* **THE PROBLEM**: Every line of the material must be given again verbatim. Skip the images.

= Beginning of Section =

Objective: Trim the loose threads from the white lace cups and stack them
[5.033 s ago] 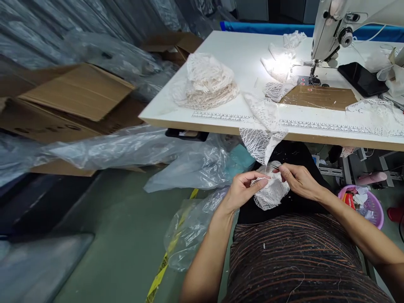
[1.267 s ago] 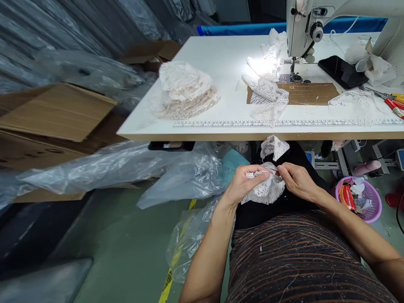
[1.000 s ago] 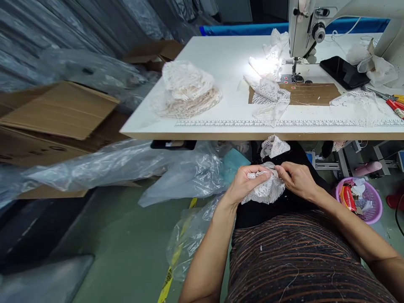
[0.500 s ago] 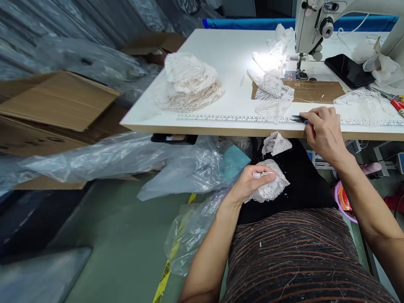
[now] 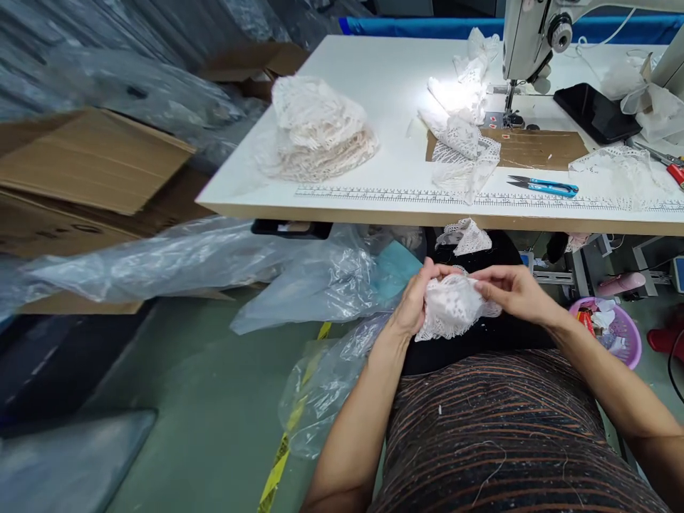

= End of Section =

* **EXERCISE OUTPUT**:
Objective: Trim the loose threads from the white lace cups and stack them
[5.033 s ago] 
[1.267 s ago] 
[1.000 s ago] 
[0.500 s ago] 
[now] 

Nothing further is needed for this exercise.